Requirement >> Render every line of the data exactly as written, and leave out the pictures.

----- Provided entries -----

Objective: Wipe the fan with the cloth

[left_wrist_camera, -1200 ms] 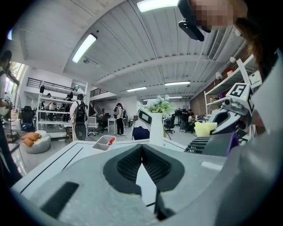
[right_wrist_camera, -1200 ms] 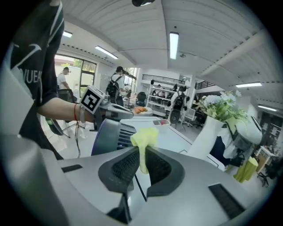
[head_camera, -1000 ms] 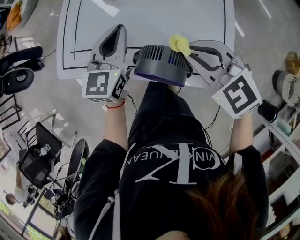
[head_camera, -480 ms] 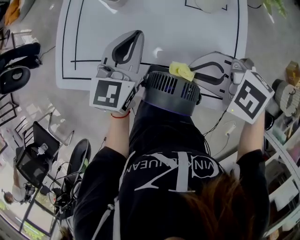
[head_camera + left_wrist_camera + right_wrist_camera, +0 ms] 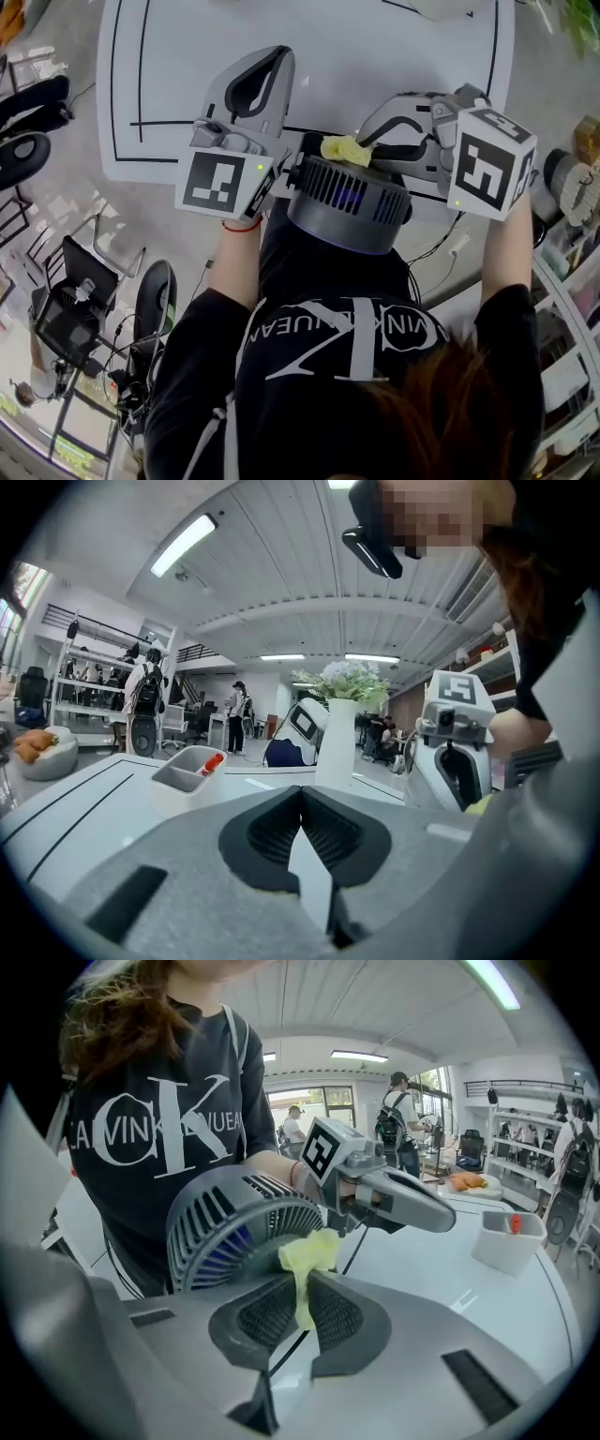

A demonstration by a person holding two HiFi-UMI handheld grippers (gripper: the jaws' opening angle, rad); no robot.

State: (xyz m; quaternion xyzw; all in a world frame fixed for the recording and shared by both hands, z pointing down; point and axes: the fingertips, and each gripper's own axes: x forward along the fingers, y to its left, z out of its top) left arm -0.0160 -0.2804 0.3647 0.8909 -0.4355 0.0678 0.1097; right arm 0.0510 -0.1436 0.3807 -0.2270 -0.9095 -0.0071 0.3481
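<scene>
A round grey fan [image 5: 347, 202] with blue blades sits between my two grippers at the near edge of the white table [image 5: 187, 56], its grille tilted upward; what supports it is hidden. My right gripper [image 5: 364, 141] is shut on a small yellow cloth [image 5: 344, 149] and presses it against the fan's far rim. In the right gripper view, the cloth [image 5: 309, 1252] sticks out from between the right gripper [image 5: 302, 1283] jaws and touches the fan [image 5: 234, 1227] grille. My left gripper [image 5: 275, 58] lies just left of the fan, jaws shut and empty [image 5: 302, 794].
A grey pen tray [image 5: 187, 766] with a red item and a white vase of flowers [image 5: 339, 742] stand farther back on the table. A cable [image 5: 441, 248] hangs below the table edge on the right. Office chairs [image 5: 28, 122] are on the floor at left, shelves [image 5: 572, 178] at right.
Both grippers have sunk. The right one tipped downward, carrying the cloth from the fan's upper right to the middle of its far rim. The fan's grille now faces more upward.
</scene>
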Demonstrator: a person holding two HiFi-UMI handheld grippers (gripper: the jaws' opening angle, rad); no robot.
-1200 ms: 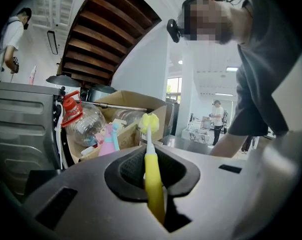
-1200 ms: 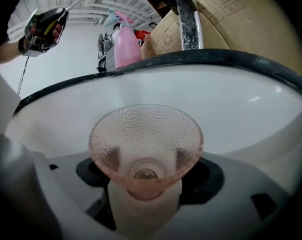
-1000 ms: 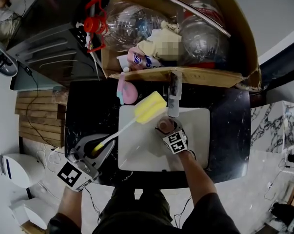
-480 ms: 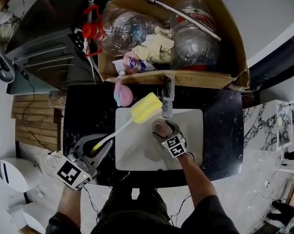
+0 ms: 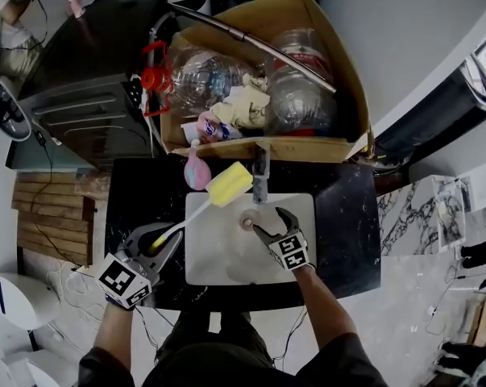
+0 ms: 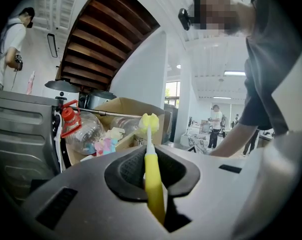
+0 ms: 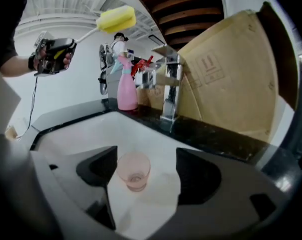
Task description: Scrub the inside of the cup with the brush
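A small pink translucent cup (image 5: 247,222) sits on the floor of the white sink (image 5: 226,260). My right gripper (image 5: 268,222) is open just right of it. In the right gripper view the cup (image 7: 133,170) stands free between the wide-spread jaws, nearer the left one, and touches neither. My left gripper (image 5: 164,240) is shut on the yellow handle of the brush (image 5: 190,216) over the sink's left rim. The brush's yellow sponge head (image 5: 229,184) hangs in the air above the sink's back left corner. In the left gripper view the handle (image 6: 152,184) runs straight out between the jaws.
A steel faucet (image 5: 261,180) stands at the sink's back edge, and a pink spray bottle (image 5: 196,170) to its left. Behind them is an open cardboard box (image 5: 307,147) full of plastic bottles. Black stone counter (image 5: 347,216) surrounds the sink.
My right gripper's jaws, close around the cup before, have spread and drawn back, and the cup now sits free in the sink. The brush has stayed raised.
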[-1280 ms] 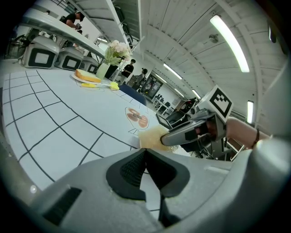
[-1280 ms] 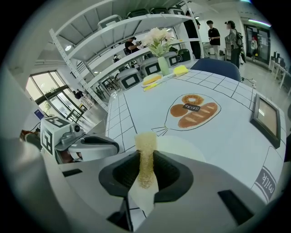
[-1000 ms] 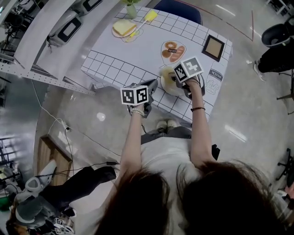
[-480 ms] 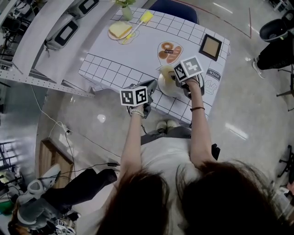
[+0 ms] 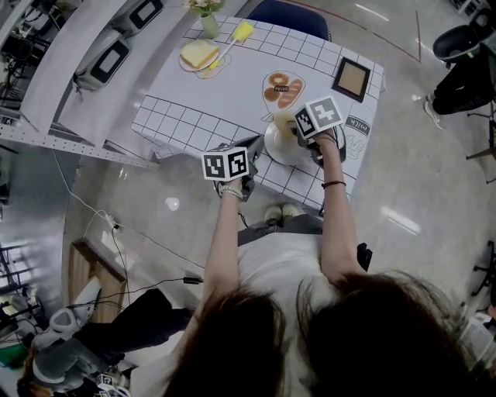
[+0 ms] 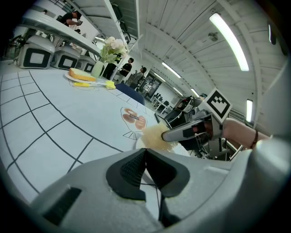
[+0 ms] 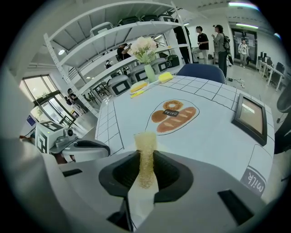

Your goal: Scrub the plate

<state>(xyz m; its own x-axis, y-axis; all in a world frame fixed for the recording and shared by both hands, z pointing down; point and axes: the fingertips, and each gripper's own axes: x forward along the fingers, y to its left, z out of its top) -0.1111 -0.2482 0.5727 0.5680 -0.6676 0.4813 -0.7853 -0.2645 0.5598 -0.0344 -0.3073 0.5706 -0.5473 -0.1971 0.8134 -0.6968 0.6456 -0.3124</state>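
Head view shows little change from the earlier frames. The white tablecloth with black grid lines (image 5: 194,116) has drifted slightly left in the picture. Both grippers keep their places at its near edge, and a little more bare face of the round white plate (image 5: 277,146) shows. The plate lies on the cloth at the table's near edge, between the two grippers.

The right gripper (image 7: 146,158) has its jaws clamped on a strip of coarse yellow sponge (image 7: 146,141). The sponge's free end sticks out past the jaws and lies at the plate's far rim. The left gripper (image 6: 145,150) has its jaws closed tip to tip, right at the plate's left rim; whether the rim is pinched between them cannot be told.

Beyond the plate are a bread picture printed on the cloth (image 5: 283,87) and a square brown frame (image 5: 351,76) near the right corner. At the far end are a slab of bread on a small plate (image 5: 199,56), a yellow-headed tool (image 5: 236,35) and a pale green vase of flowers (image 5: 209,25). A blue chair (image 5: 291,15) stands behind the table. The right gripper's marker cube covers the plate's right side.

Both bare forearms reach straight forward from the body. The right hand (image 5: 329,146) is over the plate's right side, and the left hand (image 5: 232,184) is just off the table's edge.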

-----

The answer >>
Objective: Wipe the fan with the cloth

[left_wrist_camera, -1200 ms] 
[right_wrist_camera, -1200 ms] 
[head_camera, -1000 ms] 
[head_camera, -480 ms] 
[head_camera + left_wrist_camera + right_wrist_camera, +0 ms] 

A demonstration by a person holding two HiFi-UMI handheld grippers (gripper: the jaws' opening angle, rad); no robot.

State: (xyz m; quaternion xyzw; all in a world frame fixed for the recording and shared by both hands, z pointing down; point and axes: the fingertips, and each gripper's own axes: x forward along the fingers, y to its left, z out of its top) left arm -0.0160 -0.2804 0.3647 0.8909 -0.4355 0.0678 0.1097; right arm 0.0510 -0.1436 0.3807 -0.2270 -0.9095 -0.0071 0.3481
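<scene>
A round grey fan [image 5: 347, 202] with blue blades sits between my two grippers at the near edge of the white table [image 5: 187, 56], its grille tilted upward; what supports it is hidden. My right gripper [image 5: 364, 141] is shut on a small yellow cloth [image 5: 344, 149] and presses it against the fan's far rim. In the right gripper view, the cloth [image 5: 309, 1252] sticks out from between the right gripper [image 5: 302, 1283] jaws and touches the fan [image 5: 234, 1227] grille. My left gripper [image 5: 275, 58] lies just left of the fan, jaws shut and empty [image 5: 302, 794].
A grey pen tray [image 5: 187, 766] with a red item and a white vase of flowers [image 5: 339, 742] stand farther back on the table. A cable [image 5: 441, 248] hangs below the table edge on the right. Office chairs [image 5: 28, 122] are on the floor at left, shelves [image 5: 572, 178] at right.
Both grippers have sunk. The right one tipped downward, carrying the cloth from the fan's upper right to the middle of its far rim. The fan's grille now faces more upward.
</scene>
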Demonstrator: a person holding two HiFi-UMI handheld grippers (gripper: the jaws' opening angle, rad); no robot.
-1200 ms: 
-1200 ms: 
-1000 ms: 
-480 ms: 
+0 ms: 
+0 ms: 
+0 ms: 
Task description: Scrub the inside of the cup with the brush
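A small pink translucent cup (image 5: 247,222) sits on the floor of the white sink (image 5: 226,260). My right gripper (image 5: 268,222) is open just right of it. In the right gripper view the cup (image 7: 133,170) stands free between the wide-spread jaws, nearer the left one, and touches neither. My left gripper (image 5: 164,240) is shut on the yellow handle of the brush (image 5: 190,216) over the sink's left rim. The brush's yellow sponge head (image 5: 229,184) hangs in the air above the sink's back left corner. In the left gripper view the handle (image 6: 152,184) runs straight out between the jaws.
A steel faucet (image 5: 261,180) stands at the sink's back edge, and a pink spray bottle (image 5: 196,170) to its left. Behind them is an open cardboard box (image 5: 307,147) full of plastic bottles. Black stone counter (image 5: 347,216) surrounds the sink.
My right gripper's jaws, close around the cup before, have spread and drawn back, and the cup now sits free in the sink. The brush has stayed raised.
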[-1280 ms] 
[-1280 ms] 
[-1000 ms] 
[-480 ms] 
[+0 ms] 
[+0 ms] 
[+0 ms] 

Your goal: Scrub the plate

<state>(xyz m; its own x-axis, y-axis; all in a world frame fixed for the recording and shared by both hands, z pointing down; point and axes: the fingertips, and each gripper's own axes: x forward along the fingers, y to its left, z out of its top) -0.1111 -0.2482 0.5727 0.5680 -0.6676 0.4813 -0.7853 -0.2645 0.5598 -0.0344 -0.3073 0.5706 -0.5473 -0.1971 0.8134 -0.6968 0.6456 -0.3124</state>
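Head view shows little change from the earlier frames. The white tablecloth with black grid lines (image 5: 194,116) has drifted slightly left in the picture. Both grippers keep their places at its near edge, and a little more bare face of the round white plate (image 5: 277,146) shows. The plate lies on the cloth at the table's near edge, between the two grippers.

The right gripper (image 7: 146,158) has its jaws clamped on a strip of coarse yellow sponge (image 7: 146,141). The sponge's free end sticks out past the jaws and lies at the plate's far rim. The left gripper (image 6: 145,150) has its jaws closed tip to tip, right at the plate's left rim; whether the rim is pinched between them cannot be told.

Beyond the plate are a bread picture printed on the cloth (image 5: 283,87) and a square brown frame (image 5: 351,76) near the right corner. At the far end are a slab of bread on a small plate (image 5: 199,56), a yellow-headed tool (image 5: 236,35) and a pale green vase of flowers (image 5: 209,25). A blue chair (image 5: 291,15) stands behind the table. The right gripper's marker cube covers the plate's right side.

Both bare forearms reach straight forward from the body. The right hand (image 5: 329,146) is over the plate's right side, and the left hand (image 5: 232,184) is just off the table's edge.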

No more output is given for this exercise.